Copa America, al via i Quarti di Finale. Messi sfida la Colombia

I quarti di finale della Copa America 2015Chiusa la fase a gironi si entra nel vivo con i Quarti di Finale della Copa America 2015. Giovedì 25 Giugno all’1 e 30 italiana il Cile di Vidal inaugura la fase ad eliminazione diretta con la supersfida contro l’Uruguay di Cavani. Venerdì l’incrocio tra Bolivia e Perù, poi Sabato Messi guida l’Argentina contro la Colombia, mentre i Verdeoro di Dunga affrontano il coriaceo Paraguay senza Neymar (squalificato per 4 giornate a seguito della rissa con i colombiani, ha già abbandonato il ritiro, ndr).
Adesso si fa sul serio, e chi perde va a casa. Lo sa il Cile che, almeno sulla carta, affronterà l’avversario peggiore di questi quarti, l’Uruguay del “MaestroTabarez. La Celeste, orfana del suo fuoriclasse blaugrana, il pistolero Suarez, aspetta ancora il vero Cavani, protagonista di poche luci e tante ombre in questa prima parte di manifestazione. La Roja di Sampaoli, guidata da Arturo Vidal, e dotata di un collettivo di assoluta qualità, resta la favorita, ma sicuramente sarà un duello senza esclusione di colpi contro l’Uruguay. Match tutto da vedere.
Se Cile e Uruguay erano annunciate nella fase ad eliminazione diretta, Bolivia e Perù, di fronte nel quarto tra “outsider“, sono state piacevoli sorprese di quest’evento sportivo. Un compatto Perù (poche stelle ma qualche veterano di prestigio, come Vargas, Farfan, Pizarro e Guerrero, ndr) bissa la qualificazione del 2011, sfruttando i passi falsi delle avversarie e un Venezuela piccolo piccolo, mentre la nazionale di La Paz, nonostante sia scesa dalle proprie abituali altitudini, non ha demeritato e ha anzi staccato il biglietto per i quarti a spese dell’Ecuador, giustiziato nello scontro diretto. Sfida incerta.

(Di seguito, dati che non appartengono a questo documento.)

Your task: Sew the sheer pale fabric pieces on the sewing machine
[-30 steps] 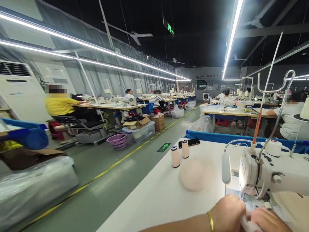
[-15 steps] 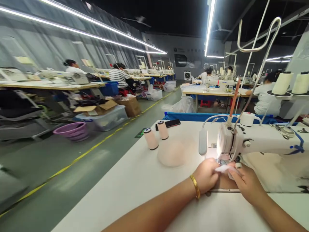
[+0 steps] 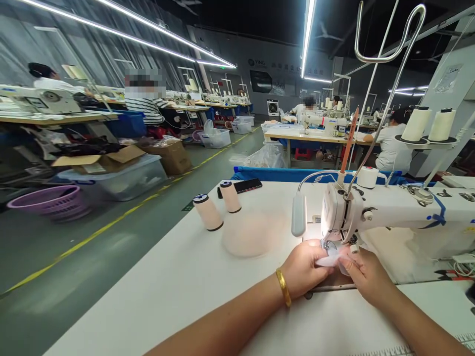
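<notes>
A piece of thin white fabric (image 3: 330,259) lies at the needle of the white sewing machine (image 3: 389,202). My left hand (image 3: 305,267), with a gold bangle on its wrist, pinches the fabric's left side just below the presser foot. On the right side, my right hand (image 3: 367,274) grips the same fabric between thumb and fingers. Part of the fabric is hidden under the machine head and my fingers. A lamp (image 3: 299,215) hangs left of the needle. Some pale, sheer material (image 3: 252,235) rests on the table left of my hands.
Two peach thread spools (image 3: 208,212) and a black phone (image 3: 247,186) are on the white table (image 3: 178,291). Cream thread cones (image 3: 416,124) stand at the right. A ruler (image 3: 393,351) lies along the front edge. Beyond the aisle, other people sit at machines.
The view has shifted right, so the surroundings sit further left. Both hands stay at the needle with the white fabric, which now appears more spread between them.
</notes>
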Motion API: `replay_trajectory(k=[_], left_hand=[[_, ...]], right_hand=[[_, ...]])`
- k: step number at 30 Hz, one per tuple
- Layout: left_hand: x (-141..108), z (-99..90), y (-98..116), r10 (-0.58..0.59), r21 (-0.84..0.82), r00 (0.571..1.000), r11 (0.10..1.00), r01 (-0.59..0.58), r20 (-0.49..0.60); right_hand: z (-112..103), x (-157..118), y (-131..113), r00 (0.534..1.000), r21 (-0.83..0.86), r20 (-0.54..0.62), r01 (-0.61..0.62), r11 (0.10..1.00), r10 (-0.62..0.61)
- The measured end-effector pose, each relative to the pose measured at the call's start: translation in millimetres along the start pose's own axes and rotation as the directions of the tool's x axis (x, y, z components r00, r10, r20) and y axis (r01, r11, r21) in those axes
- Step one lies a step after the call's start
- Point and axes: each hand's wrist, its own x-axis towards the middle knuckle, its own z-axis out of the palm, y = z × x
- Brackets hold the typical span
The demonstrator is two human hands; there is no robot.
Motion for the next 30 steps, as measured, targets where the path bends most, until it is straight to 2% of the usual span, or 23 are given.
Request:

ArgentinaColombia, terzo quarto, in programma nella notte tra Venerdì e Sabato, è una sfida che promette grandi emozioni. L’Argentina è passata ma faticando (solo un gol alla Giamaica, di misura anche contro l’Uruguay, ndr) nonostante i tanti campioni a partire da Lionel Messi, mentre Bacca e compagni, dopo aver incantato ai Mondiali, non si sono ripetuti in questa Copa America dove hanno realizzato solo un gol nonostante l’attacco (quasi) atomico. L’arma vincente dei Cafeteros è stata, finora la difesa, reparto che adesso è chiamato a respingere gli assalti dei frombolieri dell’Albiceleste. Staremo a vedere.
Il Brasile, a chiusura dei quarti, sfiderà dunque il Paraguay e anche il funesto precedente del 2011, dove sempre ai quarti la Selecao incappò in una serata da incubo, fallendo tutti i rigori. Un flop, quello dei vari Pato, Ganso, da cancellare, senza la stella più grande, il blaugrana Neymar, squalificato per 4 turni dopo la rissa contro la Colombia, e già a casa. Attenzione, però, a questo Paraguay, che non molla mai e che ha fatto bene nel proprio girone. Dopo aver stoppato l’Argentina nella prima partita, ha conquistato una vittoria con la Giamaica e rimediato il decisivo punto impattando 1 a 1 nel clasico contro l’Uruguay. È passata come terza, ma ora se la gioca contro il Brasile. Altra sfida tutta da gustare.